Finally, the human expresses a judgement about the states of M, mentally categorising a set of states as better than another. This is an anti-symmetric partial function J:S×S→R, a partial function that is non trivial on at least one pair of inputs.
I continue to be unsure if we can even claim anti-symmetry of the preference relation. For example, let SA be the state “I eat an apple” and SO the state “I eat an orange”, and today J(SA,SO) but tomorrow J(SO,SA), seemingly violating antisymmetry. Now of course maybe I misunderstood my own understanding of SA and SO such that they actually included a hidden-to-my-awareness property conditioning them on time or something else such that anti-symmetry is not violated, but the fact that there may be some property on the states that I didn’t think about at first that salvages anti-symmetry makes my worry that this model is confused in this and other ways because it was so easily to think of and construct something that seemingly violated the property but then on further reflection seems like it doesn’t.
That’s not a slam-dunk argument against this formalization. This is more me sharing some thoughts on my reservations of using this type of model. If we can so easily fail to notice something relevant about how we formalize some simple preferences, what else may we be failing to notice? And if so what happens if we build an AI based in part on this formalization? Will it also fail to account for relevant aspects of how human preferences are calculated because they are not easily visible to us in the model, or is that a failure of humans to understand themselves rather than the model? These are the things I’m wrestling with lately.
I also have some reservations about whether we can even really model humans has having discrete preferences that we can reason about in this way without getting ourselves into trouble and confused. Not to say that I doubt that this model often works, only that I worry that it’s missing some important details that are relevant for alignment and without accounting for them we will fail to produce aligned AI. I worry this because there doesn’t seem to be anything in the human mind that actually is a preference; preferences are more like reifications of a pattern of action that appears in humans. Getting closer to understanding the mechanism that produces the pattern we interpret as preferences seems valuable to me in this work because I worry we’re missing crucial details when we reason about preferences at the level of detail you pursue here.
I agree that viewing preferences as conditioned on the environment, up to and including the entire history of the observable universe, is a sensible improvement over many more simplistic models that result in clear violations of preference normativity and eliminates many of those violations. My concern is that, given that this is not so obvious as to be the normal way of thinking about preferences in all fields and was nonobvious enough that you had to write a post about the point, this makes me cautious about updating to thinking this is sufficient to make the current value abstraction you use sufficient for purposes of AI alignment. I basically view conditionality of preferences as neutral evidence about the explanatory power of the theory (for the purpose of AI alignment).
Valid point, though conditional meta-preferences are things I’ve already written about, and the issue of being wrong now about what your own preferences would be in the future, is also something I’ve addressed multiple times in different forms. Your example is particularly crisp, though.

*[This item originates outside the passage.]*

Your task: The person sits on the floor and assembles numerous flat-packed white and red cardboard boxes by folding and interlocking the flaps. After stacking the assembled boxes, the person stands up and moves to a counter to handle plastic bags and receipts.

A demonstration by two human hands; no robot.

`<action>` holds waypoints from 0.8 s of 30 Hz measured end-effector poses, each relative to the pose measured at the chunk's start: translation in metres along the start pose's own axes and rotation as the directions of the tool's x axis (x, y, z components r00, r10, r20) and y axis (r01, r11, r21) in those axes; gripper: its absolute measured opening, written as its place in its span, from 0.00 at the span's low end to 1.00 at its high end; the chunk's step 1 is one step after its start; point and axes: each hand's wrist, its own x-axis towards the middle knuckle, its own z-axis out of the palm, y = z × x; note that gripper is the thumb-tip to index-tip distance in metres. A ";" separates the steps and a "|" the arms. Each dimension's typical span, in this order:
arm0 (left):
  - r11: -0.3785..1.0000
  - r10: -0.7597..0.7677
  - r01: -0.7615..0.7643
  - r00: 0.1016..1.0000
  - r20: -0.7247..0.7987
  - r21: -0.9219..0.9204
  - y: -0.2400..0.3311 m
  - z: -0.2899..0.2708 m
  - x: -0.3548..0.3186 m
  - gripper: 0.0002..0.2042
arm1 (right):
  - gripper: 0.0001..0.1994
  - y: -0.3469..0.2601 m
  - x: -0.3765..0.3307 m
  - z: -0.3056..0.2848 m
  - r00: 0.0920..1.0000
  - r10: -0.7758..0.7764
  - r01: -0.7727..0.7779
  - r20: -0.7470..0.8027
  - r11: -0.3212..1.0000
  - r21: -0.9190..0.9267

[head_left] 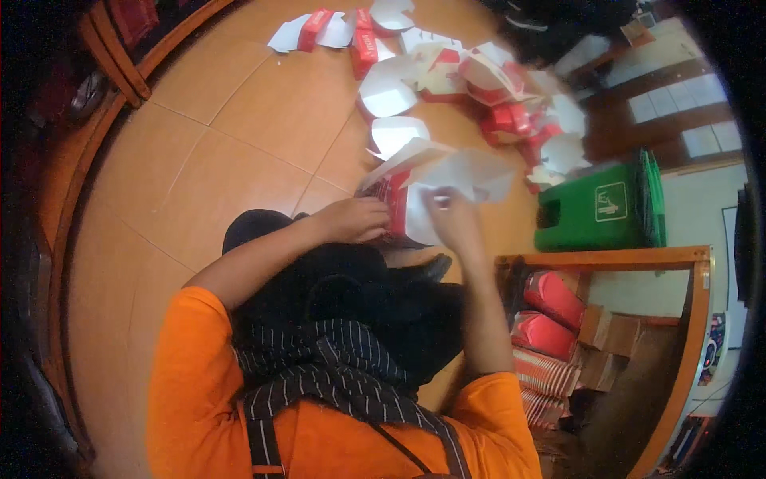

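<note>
In front of my lap, above the floor, is a red and white paper food box (pixel 399 203) with its white flaps (pixel 471 172) standing up and outward. My left hand (pixel 361 219) grips the box's red left side, fingers bent around it. Against the white panel on the right is my right hand (pixel 452 214), its fingers curled in at the panel and somewhat smeared by motion. The fingertips of that hand are partly hidden, and I cannot see into the box's bottom.
More red and white boxes (pixel 503 120) lie in a loose heap on the tiled floor (pixel 239 152) ahead. A green bin (pixel 590 209) stands to the right. Beside me, a wooden shelf (pixel 606 257) holds red packs (pixel 546 334) and stacked striped cartons (pixel 546 375).
</note>
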 end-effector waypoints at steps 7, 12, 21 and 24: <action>0.904 -0.018 0.034 0.999 -0.042 0.427 0.004 -0.008 0.021 0.11 | 0.15 -0.011 0.008 0.050 0.972 -0.233 0.226 -0.030 0.960 -0.164; 0.856 -0.136 0.160 0.987 -0.083 0.491 0.005 0.001 0.023 0.15 | 0.14 -0.007 0.011 0.059 0.979 -0.197 0.189 -0.046 0.972 -0.142; 0.953 -0.269 0.286 0.950 -0.161 0.098 -0.013 0.017 0.012 0.13 | 0.20 0.002 0.009 0.068 0.978 -0.209 0.200 -0.016 0.955 -0.221; 0.939 -0.328 0.339 0.935 -0.131 0.066 0.002 0.008 0.017 0.13 | 0.19 0.004 0.007 0.072 0.986 -0.158 0.167 0.058 0.962 -0.214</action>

I continue to be unsure if we can even claim anti-symmetry of the preference relation. For example, let SA be the state “I eat an apple” and SO the state “I eat an orange”, and today J(SA,SO) but tomorrow J(SO,SA), seemingly violating antisymmetry. Now of course maybe I misunderstood my own understanding of SA and SO such that they actually included a hidden-to-my-awareness property conditioning them on time or something else such that anti-symmetry is not violated, but the fact that there may be some property on the states that I didn’t think about at first that salvages anti-symmetry makes my worry that this model is confused in this and other ways because it was so easily to think of and construct something that seemingly violated the property but then on further reflection seems like it doesn’t.

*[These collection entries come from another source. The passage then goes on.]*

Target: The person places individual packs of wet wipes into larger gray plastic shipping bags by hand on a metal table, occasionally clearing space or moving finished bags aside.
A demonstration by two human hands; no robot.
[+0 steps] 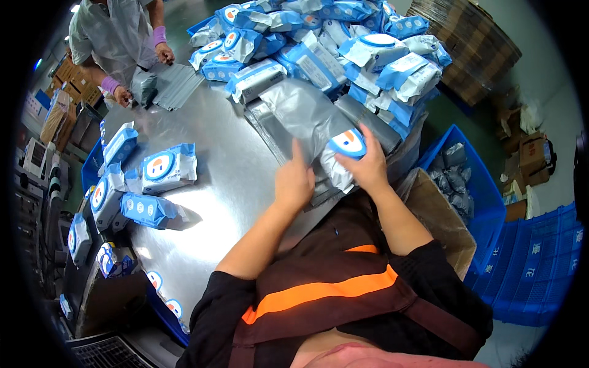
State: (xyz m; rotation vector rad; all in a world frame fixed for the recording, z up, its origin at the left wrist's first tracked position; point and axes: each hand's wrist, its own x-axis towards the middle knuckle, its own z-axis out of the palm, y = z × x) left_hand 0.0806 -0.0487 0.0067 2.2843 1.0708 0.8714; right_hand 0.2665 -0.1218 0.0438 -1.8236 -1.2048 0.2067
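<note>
My right hand (pixel 370 162) is closed round a blue-and-white soft pack of wipes (pixel 348 143), fingers along its far side. The pack lies against the open end of a grey plastic mailing bag (pixel 299 113), and the bag's film covers part of it. My left hand (pixel 294 176) is at the bag's near edge, its index finger stretched along the film and the other fingers bent, seemingly gripping it. Beneath the bag lies a stack of flat grey bags (pixel 264 124).
A heap of wipes packs (pixel 313 61) covers the table's far side; several more packs (pixel 169 167) stand at the left. Across the metal table (pixel 215 147), a co-worker (pixel 116 43) handles grey bags (pixel 178 84). At my right are a cardboard box (pixel 438 214) and a blue crate (pixel 494 199) of filled bags.
</note>
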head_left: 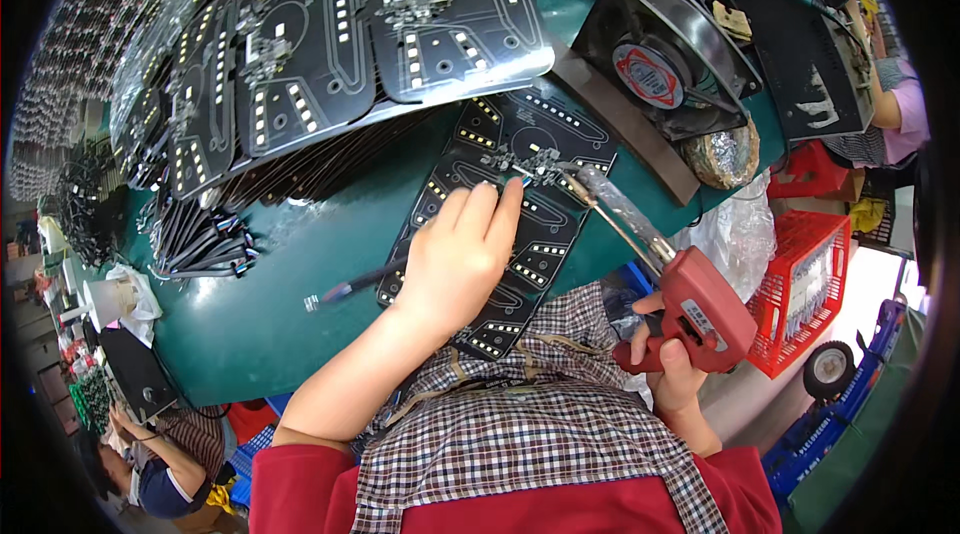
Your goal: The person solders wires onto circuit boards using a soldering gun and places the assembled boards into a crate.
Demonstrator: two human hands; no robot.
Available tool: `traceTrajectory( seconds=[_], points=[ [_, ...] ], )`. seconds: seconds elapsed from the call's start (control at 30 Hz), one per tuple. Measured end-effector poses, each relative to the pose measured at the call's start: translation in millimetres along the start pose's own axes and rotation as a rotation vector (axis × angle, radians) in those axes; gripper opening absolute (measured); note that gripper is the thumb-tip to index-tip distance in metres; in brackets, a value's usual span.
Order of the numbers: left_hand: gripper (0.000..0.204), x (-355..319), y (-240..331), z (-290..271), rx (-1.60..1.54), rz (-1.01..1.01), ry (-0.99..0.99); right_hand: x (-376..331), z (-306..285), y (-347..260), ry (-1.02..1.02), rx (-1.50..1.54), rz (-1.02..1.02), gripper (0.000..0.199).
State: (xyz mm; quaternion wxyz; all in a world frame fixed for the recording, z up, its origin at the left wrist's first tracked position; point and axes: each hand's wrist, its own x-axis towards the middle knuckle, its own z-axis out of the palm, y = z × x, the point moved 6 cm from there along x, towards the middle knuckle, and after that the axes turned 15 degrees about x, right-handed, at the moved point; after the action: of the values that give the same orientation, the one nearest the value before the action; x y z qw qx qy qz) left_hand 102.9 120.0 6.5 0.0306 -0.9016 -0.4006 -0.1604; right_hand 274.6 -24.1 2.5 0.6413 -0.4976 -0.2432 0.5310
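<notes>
Right hand [681, 380] clasping soldering gun [706, 312], left grip [458, 252] unclear, circuit board [546, 226] by table [235, 339] edge, room leftward

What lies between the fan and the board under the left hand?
A brown bar lies between the fan and the board under the left hand, as the head view shows.

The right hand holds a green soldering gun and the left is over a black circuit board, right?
Not quite: the head view shows a red soldering gun. The right hand does hold it, with the left hand over a black circuit board.
</notes>
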Motion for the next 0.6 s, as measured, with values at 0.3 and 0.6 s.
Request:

That’s not a slam-dunk argument against this formalization. This is more me sharing some thoughts on my reservations of using this type of model. If we can so easily fail to notice something relevant about how we formalize some simple preferences, what else may we be failing to notice? And if so what happens if we build an AI based in part on this formalization? Will it also fail to account for relevant aspects of how human preferences are calculated because they are not easily visible to us in the model, or is that a failure of humans to understand themselves rather than the model? These are the things I’m wrestling with lately.
I also have some reservations about whether we can even really model humans has having discrete preferences that we can reason about in this way without getting ourselves into trouble and confused. Not to say that I doubt that this model often works, only that I worry that it’s missing some important details that are relevant for alignment and without accounting for them we will fail to produce aligned AI. I worry this because there doesn’t seem to be anything in the human mind that actually is a preference; preferences are more like reifications of a pattern of action that appears in humans. Getting closer to understanding the mechanism that produces the pattern we interpret as preferences seems valuable to me in this work because I worry we’re missing crucial details when we reason about preferences at the level of detail you pursue here.
I see the orange-apple preference reversal as another example of conditional preferences.
I agree that viewing preferences as conditioned on the environment, up to and including the entire history of the observable universe, is a sensible improvement over many more simplistic models that result in clear violations of preference normativity and eliminates many of those violations. My concern is that, given that this is not so obvious as to be the normal way of thinking about preferences in all fields and was nonobvious enough that you had to write a post about the point, this makes me cautious about updating to thinking this is sufficient to make the current value abstraction you use sufficient for purposes of AI alignment. I basically view conditionality of preferences as neutral evidence about the explanatory power of the theory (for the purpose of AI alignment).
Valid point, though conditional meta-preferences are things I’ve already written about, and the issue of being wrong now about what your own preferences would be in the future, is also something I’ve addressed multiple times in different forms. Your example is particularly crisp, though.